Despite wide empirical success, many of the most commonly used learning approaches lack a clear mathematical foundation and often rely on poorly understood heuristics. Even when theoretical guarantees do exist they are often too crude and/or pessimistic to explain their success in practical regimes of operation or serve as a guiding principle for practitioners. Furthermore, in many scenarios such as those arising in scientific applications they require significant resources (compute, data, etc.) to work reliably.

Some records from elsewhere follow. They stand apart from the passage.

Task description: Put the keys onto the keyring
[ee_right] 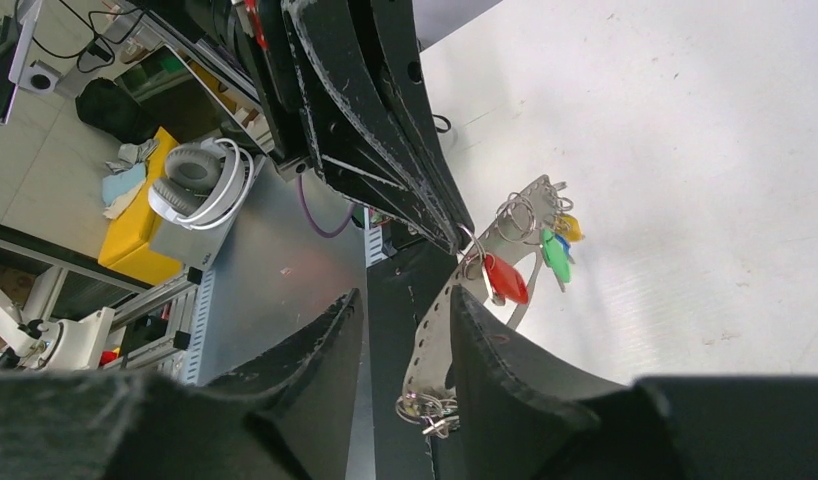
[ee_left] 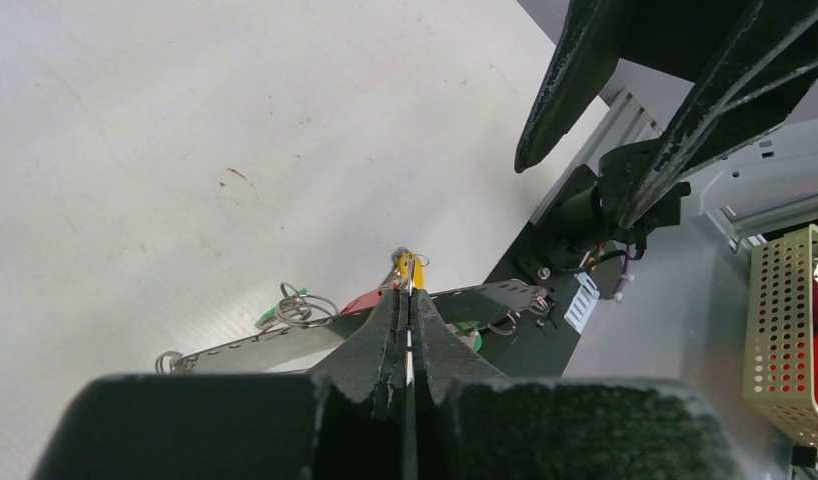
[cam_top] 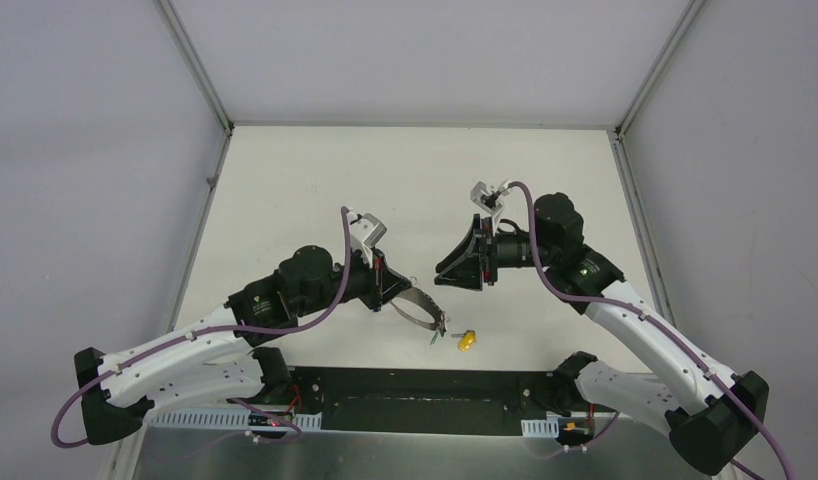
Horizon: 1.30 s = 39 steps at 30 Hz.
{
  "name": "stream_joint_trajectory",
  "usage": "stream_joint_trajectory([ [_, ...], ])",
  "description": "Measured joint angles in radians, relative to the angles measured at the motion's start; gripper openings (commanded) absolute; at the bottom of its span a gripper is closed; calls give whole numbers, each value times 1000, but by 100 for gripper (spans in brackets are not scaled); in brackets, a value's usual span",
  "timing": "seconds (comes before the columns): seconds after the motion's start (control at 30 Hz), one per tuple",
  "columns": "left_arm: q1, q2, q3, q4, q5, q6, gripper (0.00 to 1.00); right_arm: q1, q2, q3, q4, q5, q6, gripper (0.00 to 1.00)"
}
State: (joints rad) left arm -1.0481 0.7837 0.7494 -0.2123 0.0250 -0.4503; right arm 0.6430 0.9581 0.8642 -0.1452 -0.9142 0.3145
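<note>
My left gripper [cam_top: 385, 285] is shut on the keyring [cam_top: 417, 312], a thin grey perforated band held just above the table. The left wrist view shows its jaws [ee_left: 409, 295] pinched on the keyring [ee_left: 245, 345] mid-span. Small split rings carry keys on the band: red key [ee_right: 505, 278], green key [ee_right: 555, 255], yellow key [ee_right: 568, 228]. From above, the yellow key [cam_top: 466, 341] sits by the band's low end. My right gripper [cam_top: 443, 275] hovers open to the right. In its own view its jaws [ee_right: 405, 300] stand apart, with the keyring [ee_right: 435, 330] beyond the gap, close to the right finger.
The black base plate [cam_top: 425, 395] runs along the table's near edge just below the keyring. White walls enclose the table [cam_top: 405, 180] at the back and sides. A perforated yellow-green basket [ee_left: 785, 330] stands off the table, beyond the near edge.
</note>
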Motion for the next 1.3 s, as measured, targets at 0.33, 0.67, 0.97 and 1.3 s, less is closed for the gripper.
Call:
stream_joint_trajectory([
  [0.33,0,-2,2,-39,1,-3,0,0,59,0,53,-17,18,46],
  [0.67,0,15,14,-57,5,-3,0,0,72,-6,67,-47,24,44],
  [0.97,0,19,21,-61,7,2,0,0,97,-12,74,-68,24,46],
  [1.3,0,26,23,-120,-29,1,0,0,94,-61,86,-62,27,48],
])
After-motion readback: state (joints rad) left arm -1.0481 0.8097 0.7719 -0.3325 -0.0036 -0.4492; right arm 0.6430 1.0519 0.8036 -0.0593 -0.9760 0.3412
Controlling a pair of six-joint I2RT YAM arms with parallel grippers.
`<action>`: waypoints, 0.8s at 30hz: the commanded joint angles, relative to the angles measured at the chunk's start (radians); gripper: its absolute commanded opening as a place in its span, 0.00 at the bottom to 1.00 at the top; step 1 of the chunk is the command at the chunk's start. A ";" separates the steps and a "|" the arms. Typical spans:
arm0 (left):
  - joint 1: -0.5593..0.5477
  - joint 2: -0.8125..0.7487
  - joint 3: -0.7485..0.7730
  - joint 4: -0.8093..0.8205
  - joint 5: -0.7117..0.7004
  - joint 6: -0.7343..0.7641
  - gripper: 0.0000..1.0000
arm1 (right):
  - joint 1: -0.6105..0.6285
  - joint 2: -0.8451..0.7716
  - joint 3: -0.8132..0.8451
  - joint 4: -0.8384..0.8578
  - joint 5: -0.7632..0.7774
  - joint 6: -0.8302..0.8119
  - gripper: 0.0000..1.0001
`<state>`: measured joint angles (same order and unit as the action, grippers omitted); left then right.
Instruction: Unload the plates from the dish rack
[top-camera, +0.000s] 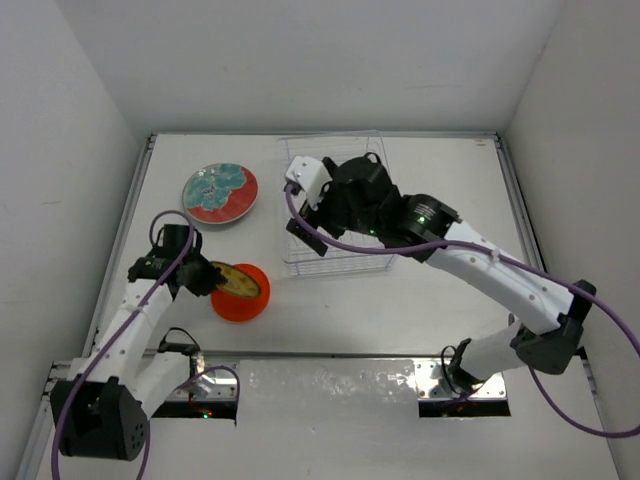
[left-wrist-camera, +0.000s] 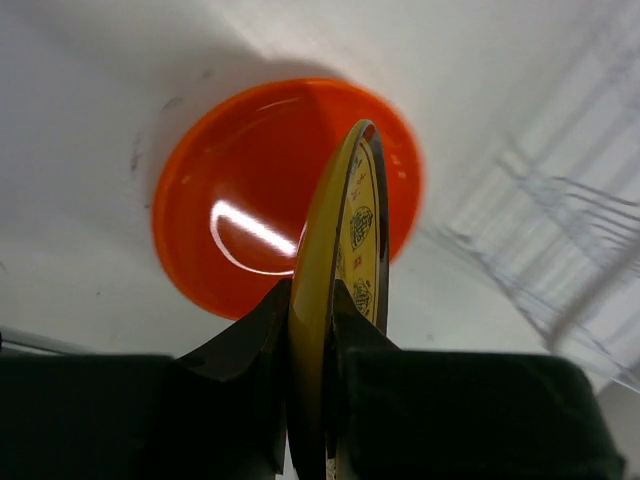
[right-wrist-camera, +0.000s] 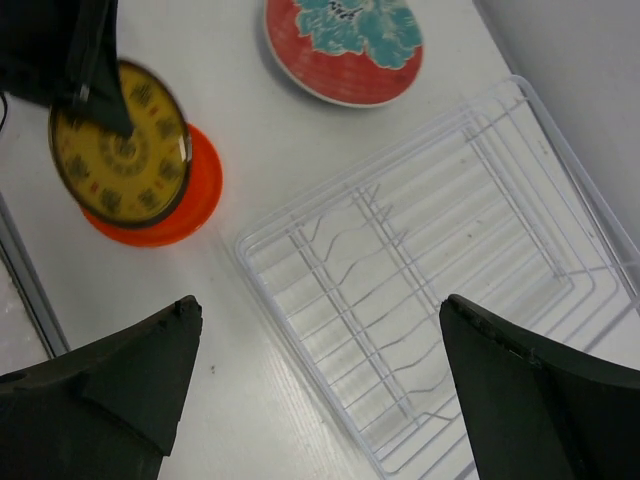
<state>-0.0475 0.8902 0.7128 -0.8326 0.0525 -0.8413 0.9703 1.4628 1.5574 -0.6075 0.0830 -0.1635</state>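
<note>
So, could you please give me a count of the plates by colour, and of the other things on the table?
Red plate with teal blotches: 1
Plain orange plate: 1
Yellow patterned plate: 1, gripped by the left gripper over the orange one
Dish rack: 1, with no plates in it
Total: 4

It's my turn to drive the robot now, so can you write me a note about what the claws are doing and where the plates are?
Left claw: shut on the rim of the yellow patterned plate, holding it on edge over the orange plate, which lies on the table.
Right claw: open and empty, above the dish rack.
Red and teal plate: flat on the table, left of the rack.
Done: no plates show in the rack.
Left: set the yellow plate down.
</note>
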 joint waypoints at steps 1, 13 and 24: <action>-0.005 0.027 -0.071 0.134 -0.014 -0.048 0.00 | -0.021 -0.062 -0.040 0.055 0.006 0.073 0.99; -0.006 0.098 -0.107 0.122 -0.057 -0.029 0.87 | -0.036 -0.191 -0.163 -0.009 0.064 0.096 0.99; -0.006 0.231 0.109 -0.146 -0.135 0.131 1.00 | -0.295 -0.188 -0.158 -0.308 0.251 0.548 0.99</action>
<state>-0.0475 1.0912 0.7406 -0.8909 -0.0463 -0.7818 0.7105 1.3083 1.4170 -0.8333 0.2955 0.2157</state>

The first part of the talk takes a step towards building a stronger theoretical foundation for such nonconvex learning. In particular, I will focus on demystifying the generalization and feature learning capability of modern overparameterized learning where the parameters of the learning model (e.g. neural network) exceed the size of the training data. Our result is based on an intriguing spectral bias phenomena for gradient descent, that puts the iterations on a particular trajectory towards solutions that are not only globally optimal but also generalize well. Notably this analysis overcomes a major theoretical bottleneck in the existing literature and goes beyond the “lazy” training regime which requires unrealistic hyperparameter choices (e.g. very small step sizes, large initialization or wide models). In the second part of the talk I will discuss the challenges and opportunities of using AI for scientific applications and medical image reconstruction in particular. I will discuss our work on designing new architectures that lead to state of the art performance and report on techniques to significantly reduce the required data for training.
Mahdi Soltanolkotabi is an associate professor in the Ming Hsieh Department of Electrical and Computer Engineering and Computer Science at the University of Southern California where he holds an Andrew and Erna Viterbi Early Career Chair. Prior to joining USC, he completed his PhD in electrical engineering at Stanford in 2014. He was a postdoctoral researcher in the EECS department at UC Berkeley during the 2014-2015 academic year. His research focuses on developing the mathematical foundations of modern data science via characterizing the behavior and pitfalls of contemporary nonconvex learning and optimization algorithms with applications in deep learning, large scale distributed training, federated learning, computational imaging, and AI for scientific applications. Mahdi is the recipient of the Information Theory Society Best Paper Award, Packard Fellowship in Science and Engineering, a Sloan Research Fellowship in mathematics, an NSF Career award, an Airforce Office of Research Young Investigator award (AFOSR-YIP), the Viterbi school of engineering junior faculty research award, and faculty research awards from Google and Amazon.